When the UCSD researchers isolated and shut off mutant SOD1genes in the motor
neuron cells only, the disease onset slowed, but the course of the disease eventually
caught up to the control rodents. When mutant genes in only the microglia were silenced,
the scientists found almost no effect on disease onset, however the disease progression
was significantly slowed.
This discovery, authored by UCSD investigators Severine Boillee, Koji Yamanaka,
Cleveland and others and published in June in the journal Science, confirms the
importance of the new therapeutic approach which delivers an antisense drug directly to
whole nervous system, including non-neuronal cells.
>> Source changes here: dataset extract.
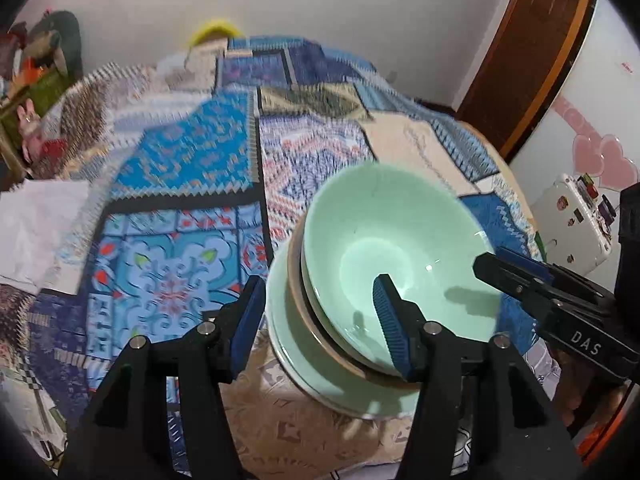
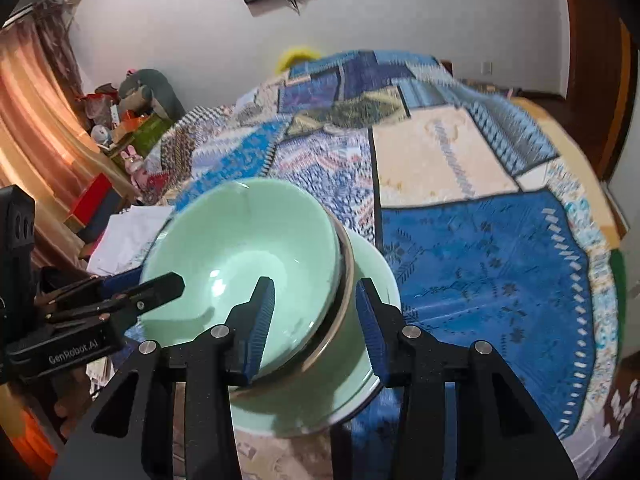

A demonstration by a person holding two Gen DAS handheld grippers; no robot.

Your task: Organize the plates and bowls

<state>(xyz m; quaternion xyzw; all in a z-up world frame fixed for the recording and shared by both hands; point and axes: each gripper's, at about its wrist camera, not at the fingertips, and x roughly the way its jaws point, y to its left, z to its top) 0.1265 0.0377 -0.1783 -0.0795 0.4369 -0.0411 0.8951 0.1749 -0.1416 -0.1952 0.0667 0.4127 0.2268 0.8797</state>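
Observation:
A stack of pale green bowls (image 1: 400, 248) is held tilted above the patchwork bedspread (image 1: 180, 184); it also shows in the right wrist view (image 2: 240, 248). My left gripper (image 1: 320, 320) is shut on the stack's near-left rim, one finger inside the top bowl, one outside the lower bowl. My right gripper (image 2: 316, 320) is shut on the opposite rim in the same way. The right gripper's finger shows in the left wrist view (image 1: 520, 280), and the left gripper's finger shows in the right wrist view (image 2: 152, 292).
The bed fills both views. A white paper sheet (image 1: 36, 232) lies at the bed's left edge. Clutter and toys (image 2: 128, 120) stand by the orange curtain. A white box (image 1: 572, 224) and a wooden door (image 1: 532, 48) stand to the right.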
“Limiting mutant damage to microglia robustly slowed the disease’s course, even when
all motor neurons were expressing high levels of a SOD1 mutant,” said Cleveland. “Our
research suggests that what starts ALS and what keeps it going are two separate phases; it
also suggests that with the right therapy, ALS could become a manageable, chronic
disease.”
In order to deliver the antisense drug directly to the nervous system, surgeons will insert a
small pump into a patient using a fairly routine surgery that has already been approved
for management of pain. A small catheter is then implanted into the area surrounding the
spinal cord, in order to pump antisense oligonucleotide drugs directly into the nervous
system. Within a year, Cleveland hopes the strategy will be tried in humans.
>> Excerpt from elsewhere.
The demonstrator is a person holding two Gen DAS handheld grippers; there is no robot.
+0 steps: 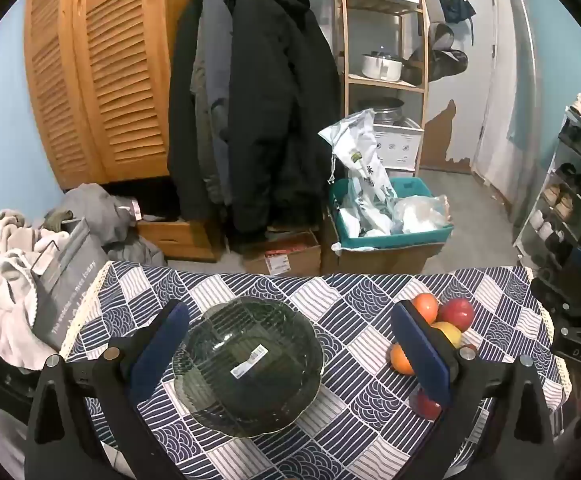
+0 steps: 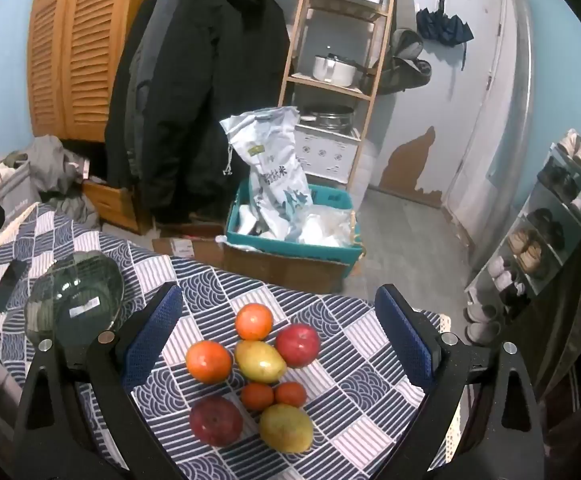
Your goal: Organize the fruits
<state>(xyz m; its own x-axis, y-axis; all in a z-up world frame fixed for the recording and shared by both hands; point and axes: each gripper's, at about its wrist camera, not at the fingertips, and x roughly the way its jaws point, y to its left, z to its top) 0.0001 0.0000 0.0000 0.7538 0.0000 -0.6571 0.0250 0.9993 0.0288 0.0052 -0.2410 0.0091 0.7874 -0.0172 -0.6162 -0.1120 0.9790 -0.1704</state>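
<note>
A dark glass bowl [image 1: 248,364] with a white sticker sits empty on the patterned tablecloth [image 1: 354,412]. My left gripper [image 1: 290,354] is open, its blue pads on either side of the bowl. The bowl also shows in the right wrist view [image 2: 76,300], at the left. Several fruits lie together on the cloth: two oranges [image 2: 208,361], two red apples [image 2: 298,345], two yellow mangoes [image 2: 260,361] and two small tomatoes [image 2: 257,396]. My right gripper [image 2: 278,334] is open above the pile. Some of the fruits show in the left wrist view [image 1: 455,314], partly behind the right finger.
The table's far edge [image 1: 290,274] drops to a floor with cardboard boxes and a teal bin [image 2: 294,236] of bags. A grey bag [image 1: 66,276] stands at the table's left. A shoe rack [image 2: 550,240] stands on the right. Coats hang behind.
</note>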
The investigators noted that if the antisense approach works for ALS – by delivering
therapeutic agents for neurodegenerative diseases across the highly impermeable bloodbrain barrier – it would likely also work in other neurodegenerative conditions, including
Alzheimer’s, Parkinson’s and Huntington’s diseases.
“We know we’re on target with the pathogenic mechanism,” said Cleveland. The
remaining question is whether the gene therapy will be tolerated. “If tolerated, this sets
the stage for broader treatment of neurodegenerative disease, especially Huntington’s
disease, where there is currently no treatment, but key genes involved in promoting
disease are known.”
ALS is a progressive disease that attacks motor neurons that reach from the brain to the
spinal cord and from the spinal cord to the muscles throughout the body. Estimated to
affect some 30,000 Americans, most people are diagnosed with ALS between the ages of
40 and 70. Typically, ALS patients live only three to five years after initial diagnosis.
Cleveland was just elected to the National Academy of Science and Smith is a Skaggs
Scholar at the Scripps Research Institute. Both are consultants to Isis Pharmaceutical
Corporation, a Carlsbad, California-based company that manufactures the antisense drug.
The work was supported by funding from the ALS Association.